В приемной главного доктора было человек тридцать. Я сел на стул. Прокопочкин привалился к стене и, передохнув от лестницы, тоже сел. Синюков и Лухманов уселись на диван, за круглый столик, на котором лежали газеты «Свет», «Новое время», «Речь» и «Биржевые ведомости», журналы «Огонек», «Лукоморье», «Нива» и «Солнце России». Возле двери, за письменным столом, — сестра. Она вызывала людей по списку и посылала их на комиссию. Люди не задерживались долго в кабинете, быстро выходили из него. Одни довольные, с сияющими лицами, другие туча тучей. Если лицо у вышедшего из кабинета веселое, то его отпустили совсем или же дали ему месяц-два на поправку здоровья. Если у вышедшего лицо пасмурно, туча тучей, то его и спрашивать не надо — назначили в запасной батальон.
Я взял журнал «Нива» и открыл; рассматривая картинки, я на предпоследней странице увидал стихотворение и прочел. Вот оно, эпически спокойное и страшное:
На сердце у меня после этого стихотворения стало еще мрачнее, будто передо мною погасили свет в будущее человека и я провалился в душно-теплый мрак — в чертову нирвану. Из нее выпрыгнул огромный, покрытый бурой жесткой шерстью и с багряно-желтыми глазами дикарь, высунул кровавый язык и затанцевал. Я вздрогнул и бросил от себя журнал, махнул рукой по глазам. Мрак нирваны рассеялся, дикарь, танцующий на красных гвоздиках, пропал. Вместо теплого мрака и дикаря — солдаты, столы, сестра, диван и стулья, белые стены и сероватый день на улице, за большими окнами приемной, — он заглядывал в окна. Я стал смотреть во двор. Глядя на крыши соседних домов, высоких и мрачноватых, я не заметил, как дошла уже очередь и до меня, — меня вызвали раньше Прокопочкина, Лухманова и Синюкова. Из кабинета вышел высокий солдат, лицо у него было красное, а глаза виновато-растерянные. Он чуть не сбил меня с ног.
— Ослеп от радости, — посторонившись, сказал я добродушно.
Солдат даже не взглянул на меня, махнул рукой и выбежал из приемной. Сестра поднялась и открыла дверь и, пропуская меня мимо себя, строго сказала:
— Входите, Жмуркин!
Я переступил порог и прикрыл дверь. Остановился. Свет высоких окон бил навстречу мне, в глаза. Толстые и узкие, бородатые и безбородые лица — за длинным столом.
— Подойдите сюда, к столу, — позвал громко знакомый голос.

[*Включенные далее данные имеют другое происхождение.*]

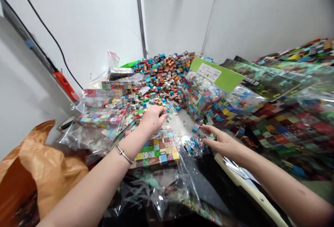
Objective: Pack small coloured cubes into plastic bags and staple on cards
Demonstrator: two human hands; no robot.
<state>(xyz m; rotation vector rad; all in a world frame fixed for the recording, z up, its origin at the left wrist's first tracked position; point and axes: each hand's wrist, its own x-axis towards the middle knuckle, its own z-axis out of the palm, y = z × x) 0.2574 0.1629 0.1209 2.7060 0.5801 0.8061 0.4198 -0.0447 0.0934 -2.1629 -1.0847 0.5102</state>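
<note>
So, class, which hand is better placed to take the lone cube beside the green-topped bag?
Probably the right hand: its fingertips are close to the cube, whereas the left hand is farther off, across the white surface.

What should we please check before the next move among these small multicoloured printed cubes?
1. Left hand near the loose multicoloured printed cubes: ok, it is at the near side of the pile.
2. Left hand holding something: cannot tell, its grip is hidden.
3. Right hand gripping the small blue-and-white cube: cannot tell, the fingertips are beside it but contact is unclear.
4. Loose cubes in neat rows: not ok, they are jumbled.
5. Flat rectangular block of multicoloured squares fully visible: not ok, the left arm covers part.
6. Orange-red device with black cable away from both hands: ok.
</note>
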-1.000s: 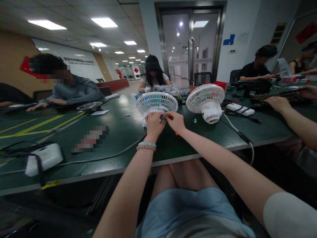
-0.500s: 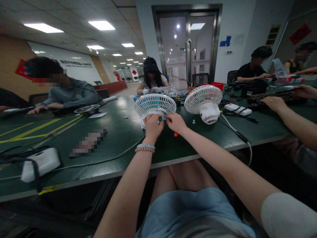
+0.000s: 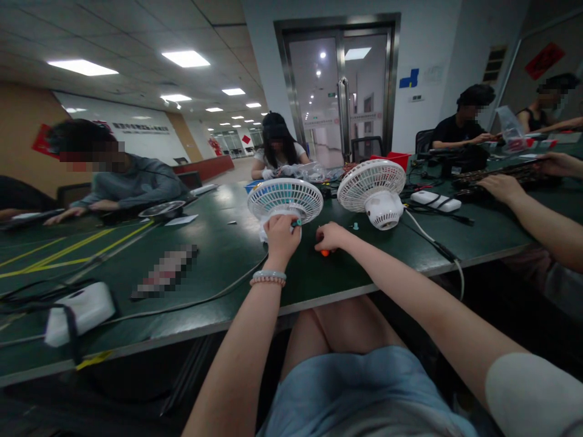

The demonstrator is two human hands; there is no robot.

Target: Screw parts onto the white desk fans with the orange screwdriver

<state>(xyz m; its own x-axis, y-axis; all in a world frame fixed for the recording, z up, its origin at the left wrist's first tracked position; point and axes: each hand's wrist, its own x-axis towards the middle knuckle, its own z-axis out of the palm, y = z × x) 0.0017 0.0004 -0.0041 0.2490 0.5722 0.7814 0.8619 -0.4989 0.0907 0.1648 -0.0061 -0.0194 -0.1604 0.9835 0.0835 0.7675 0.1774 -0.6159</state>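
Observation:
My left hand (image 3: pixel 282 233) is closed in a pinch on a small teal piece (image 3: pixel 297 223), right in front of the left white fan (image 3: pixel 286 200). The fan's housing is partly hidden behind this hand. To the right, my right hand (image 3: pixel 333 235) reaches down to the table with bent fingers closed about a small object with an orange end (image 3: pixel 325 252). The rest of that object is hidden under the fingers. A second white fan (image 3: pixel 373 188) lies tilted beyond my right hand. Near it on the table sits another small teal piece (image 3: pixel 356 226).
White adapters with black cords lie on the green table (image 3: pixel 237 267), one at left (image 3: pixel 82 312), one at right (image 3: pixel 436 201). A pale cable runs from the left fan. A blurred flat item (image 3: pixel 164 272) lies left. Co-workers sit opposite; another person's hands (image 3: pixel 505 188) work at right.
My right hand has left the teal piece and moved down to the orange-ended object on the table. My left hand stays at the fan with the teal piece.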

Я подошел. Из-за стола поднялись главный доктор Ерофеева, седой, с орденами на груди старичок, коренастый, с крупной лысиной на шарообразной голове, потом привстал со звездою на узкой груди генерал и, поглядев на меня, тут же сел.
— Покажите руку, — попросила Ерофеева.
Я протянул руку.
— Пошевелите пальцами, — приказал лысый генерал и выпучил серые глаза на кисть моей руки.
Я пошевелил пальцами.
— Прекрасно, — протянул решительно генерал и сел на свое место.
— Прекрасно, — повторил старичок тоненьким голосом и смахнул пылинку с левого плеча сюртука.
— И совсем не прекрасно, — возразил я довольно громко, а главное — неожиданно для себя, — пальцы-то у меня еще не работают, а двух нет — под Двинском остались.
Члены комиссии вытянули лица, еще больше выпучили глаза и с возмущенным удивлением уставились взглядами на меня.
— Ничего, — опомнившись первым, гневно сказал лысый генерал, — отечеству еще можете служить!
Физиономии над столом, над его зеленым полем и чернильными приборами, оживились, по ним пробежали гримасы и спрятались, вместо них выступила чопорно-суровая деловитость, и она превратилась предо мной в стену. Видя перед собой не лица комиссии, а стену, я понял, что они очень заинтересовались моей наружностью: крошечным ростом, бородой, а главное — тем, что я осмелился возразить генералу на его «прекрасно».
— Если так, ваше превосходительство, то придется послужить отечеству, — ответил я лысому старичку и заглянул ему в глаза, похожие по цвету на мокрую мышиную шерсть.